Thad helped us track down a potential cause of a deadlock in our autonomous code that may have been the issue in Portland, but we’re still trying to figure out what led to the initial failure in Philomath. We’d be happy to hear from anyone who comes up with something.

The trace for auto, teleOp, and Disabled are reported as your code responds to the auto, teleOp, or disabled state of the control packet.

Apparently, as Thad was saying, that thread was no longer making that call. This could be because of logic, sleeps, infinite loops, etc.

In the philomath log, the CPU usage drops to background levels when this happens. Your disabled code CPU usage is 50%. Your auto was 67% then ~%51. TeleOp was 66%. Then it drops to 15% when the traces stop. About 10 seconds later, the driver station starts to request code restarts and finally a reboot. The roboRIO and user process come back up and go back to that state of low CPU usage. More code restart requests, and another roboRIO reboot request. When the code finally came back during disabled, the CPU usage looks like it matches the mode.

During TeleOp, my guess is that the code was crashing or locked waiting for a mutex that was never released.

The Portland logs show the same Disabled - 50%, Auto 61% and then 51%. But when teleOp starts, that doesn’t change like the other log file. It appears that the code doesn’t call the trace instrumented function, and remains in auto. The CPU stays at 51% until the code restart. This is quite different from he other log since it wasn’t tracing, but seemed to still be running auto.

When the code comes back from the code restart request, the CPU usage is at 70%, but I don’t see any indication that the mode function was called. The roroRIO was then rebooted, and when it comes back up the roboRIO is at 70% and the getMode is being called normally.

At this point, there are no messages in the logs that definitively log a crash of a C++ program or Java program. I hope we can improve that. Hopefully this additional info helps you identify anything that may be contributing to this.

Greg McKaskle

The weird thing I noticed in the Philomath log is that the DS stopped sending enabled packets and was sending disabled packets, however clearly the motors were still turning, as thats the only way the battery voltage could be that low. I don’t have an explanation for how that happened, as I always thought that if the DS was sending disabled packets that the motor controller outputs would be disabled. They use CAN Talons, so I wonder if something happened there.
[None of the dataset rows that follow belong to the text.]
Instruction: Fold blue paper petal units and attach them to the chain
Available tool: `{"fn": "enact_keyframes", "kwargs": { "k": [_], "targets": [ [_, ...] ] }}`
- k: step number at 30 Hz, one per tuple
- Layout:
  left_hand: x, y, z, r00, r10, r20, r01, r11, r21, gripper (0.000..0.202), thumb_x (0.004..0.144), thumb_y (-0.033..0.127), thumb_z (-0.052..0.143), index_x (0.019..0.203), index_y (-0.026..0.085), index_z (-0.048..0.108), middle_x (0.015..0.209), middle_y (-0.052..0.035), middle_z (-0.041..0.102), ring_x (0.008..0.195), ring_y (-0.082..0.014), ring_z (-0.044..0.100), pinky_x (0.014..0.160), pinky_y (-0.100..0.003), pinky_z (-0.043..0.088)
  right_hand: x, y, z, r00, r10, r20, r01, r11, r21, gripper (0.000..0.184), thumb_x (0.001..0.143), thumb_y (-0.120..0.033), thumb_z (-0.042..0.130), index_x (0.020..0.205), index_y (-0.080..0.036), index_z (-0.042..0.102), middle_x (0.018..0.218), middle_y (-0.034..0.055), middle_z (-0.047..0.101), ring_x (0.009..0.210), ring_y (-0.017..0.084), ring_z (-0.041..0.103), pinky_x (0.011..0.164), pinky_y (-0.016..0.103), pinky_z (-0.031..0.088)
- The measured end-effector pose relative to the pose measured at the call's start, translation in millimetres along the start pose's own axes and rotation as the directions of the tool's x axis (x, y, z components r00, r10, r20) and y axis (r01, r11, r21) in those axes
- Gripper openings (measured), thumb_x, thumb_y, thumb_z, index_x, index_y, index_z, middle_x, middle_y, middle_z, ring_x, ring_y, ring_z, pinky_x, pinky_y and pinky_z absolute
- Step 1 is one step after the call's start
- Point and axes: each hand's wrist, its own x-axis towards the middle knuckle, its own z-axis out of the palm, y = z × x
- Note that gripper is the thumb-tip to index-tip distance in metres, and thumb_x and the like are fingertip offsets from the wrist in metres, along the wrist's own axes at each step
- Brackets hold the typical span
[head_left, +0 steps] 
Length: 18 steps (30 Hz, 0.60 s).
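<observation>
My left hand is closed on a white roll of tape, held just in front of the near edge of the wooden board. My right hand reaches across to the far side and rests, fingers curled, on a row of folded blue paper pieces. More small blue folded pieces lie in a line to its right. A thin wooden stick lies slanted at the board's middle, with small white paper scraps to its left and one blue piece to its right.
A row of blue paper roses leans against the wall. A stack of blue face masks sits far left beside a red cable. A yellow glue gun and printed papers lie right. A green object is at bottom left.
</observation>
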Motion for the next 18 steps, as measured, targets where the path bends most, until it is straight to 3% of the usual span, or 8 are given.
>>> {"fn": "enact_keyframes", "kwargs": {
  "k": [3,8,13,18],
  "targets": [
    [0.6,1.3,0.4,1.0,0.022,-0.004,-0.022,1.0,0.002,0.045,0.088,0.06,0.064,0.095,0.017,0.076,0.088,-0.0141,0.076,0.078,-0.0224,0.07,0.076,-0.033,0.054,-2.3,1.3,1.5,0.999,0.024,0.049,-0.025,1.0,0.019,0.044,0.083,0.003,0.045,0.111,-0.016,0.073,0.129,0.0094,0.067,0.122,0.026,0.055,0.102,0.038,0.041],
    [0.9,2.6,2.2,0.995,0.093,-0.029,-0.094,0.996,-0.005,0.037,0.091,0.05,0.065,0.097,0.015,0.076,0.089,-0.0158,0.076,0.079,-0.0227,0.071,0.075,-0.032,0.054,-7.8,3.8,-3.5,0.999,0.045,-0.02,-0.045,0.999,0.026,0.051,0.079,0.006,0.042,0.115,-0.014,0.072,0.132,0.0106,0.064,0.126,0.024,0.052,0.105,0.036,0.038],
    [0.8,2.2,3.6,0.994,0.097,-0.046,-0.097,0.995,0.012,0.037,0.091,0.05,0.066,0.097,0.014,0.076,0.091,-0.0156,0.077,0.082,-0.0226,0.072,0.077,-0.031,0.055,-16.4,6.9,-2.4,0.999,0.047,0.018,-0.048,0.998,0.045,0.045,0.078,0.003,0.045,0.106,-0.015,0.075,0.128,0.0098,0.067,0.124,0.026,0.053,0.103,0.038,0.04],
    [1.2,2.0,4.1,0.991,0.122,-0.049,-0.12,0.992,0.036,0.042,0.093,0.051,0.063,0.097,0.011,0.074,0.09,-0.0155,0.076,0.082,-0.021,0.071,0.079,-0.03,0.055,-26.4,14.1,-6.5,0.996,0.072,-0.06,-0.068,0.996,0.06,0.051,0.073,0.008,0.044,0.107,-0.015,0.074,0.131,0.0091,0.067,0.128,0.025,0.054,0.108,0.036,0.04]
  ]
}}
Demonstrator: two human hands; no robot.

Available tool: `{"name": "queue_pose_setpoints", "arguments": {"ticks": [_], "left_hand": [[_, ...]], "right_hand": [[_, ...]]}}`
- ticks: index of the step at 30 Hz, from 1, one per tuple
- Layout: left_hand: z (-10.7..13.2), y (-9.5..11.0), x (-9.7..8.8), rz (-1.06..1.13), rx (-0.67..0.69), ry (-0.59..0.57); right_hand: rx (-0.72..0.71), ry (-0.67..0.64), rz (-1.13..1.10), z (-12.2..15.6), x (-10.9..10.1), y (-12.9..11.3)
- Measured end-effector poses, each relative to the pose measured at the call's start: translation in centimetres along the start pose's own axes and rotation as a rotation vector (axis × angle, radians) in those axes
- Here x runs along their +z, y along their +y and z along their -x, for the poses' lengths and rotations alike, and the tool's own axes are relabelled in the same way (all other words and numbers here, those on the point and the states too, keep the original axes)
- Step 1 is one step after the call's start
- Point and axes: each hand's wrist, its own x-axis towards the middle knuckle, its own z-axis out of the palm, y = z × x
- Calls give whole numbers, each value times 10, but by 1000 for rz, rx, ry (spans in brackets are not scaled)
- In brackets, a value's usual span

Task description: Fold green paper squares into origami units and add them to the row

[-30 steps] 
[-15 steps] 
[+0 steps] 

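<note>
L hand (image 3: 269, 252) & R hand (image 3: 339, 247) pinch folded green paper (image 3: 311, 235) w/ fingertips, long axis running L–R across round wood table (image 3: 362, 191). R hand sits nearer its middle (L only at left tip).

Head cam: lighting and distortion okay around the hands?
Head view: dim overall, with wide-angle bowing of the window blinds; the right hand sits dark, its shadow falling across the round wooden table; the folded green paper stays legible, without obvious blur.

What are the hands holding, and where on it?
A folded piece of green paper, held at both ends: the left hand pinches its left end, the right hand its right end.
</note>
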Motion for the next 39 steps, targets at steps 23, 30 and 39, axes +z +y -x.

We had these exact symptoms during two consecutive matches at our DC district.

The core issue was that we enabled our custom comms code for the first time in a live match. We attempted a connection to a socket (RIO->D/S), yet didn’t change the default timeout on the connection (2 minutes). When the robot attempted to connect during the beginning of auton and didn’t connect right away, the connecting thread would block. Depending on where the code that calls the connection lives, this could (and did for us at first) block the entire robot thread. For reference, we use Java.

We never actually solved why the robot wouldn’t connect to the D/S through the FMS using our custom comms on the correct ports - we simply moved in a different direction after a hitting a certain level of frustration.

Are any of you running vision code off of the RoboRIO? That could be taking resources from the main code.

We had a weird problem during a few of our matches where the roborio had 99.99% CPU usage, and we had VERY jerky control of our robot - probably like a second or two of delay. We had no vision code running, but we did have the OpenCV libraries included but NOT in use. We did not experience this problem every match, but it was often enough for it to be a concern. Eventually, the problem just went away and never came back. This was after going through the code line by line (C++ command based BTW) many many times looking for any sort of resource leaks, and found none.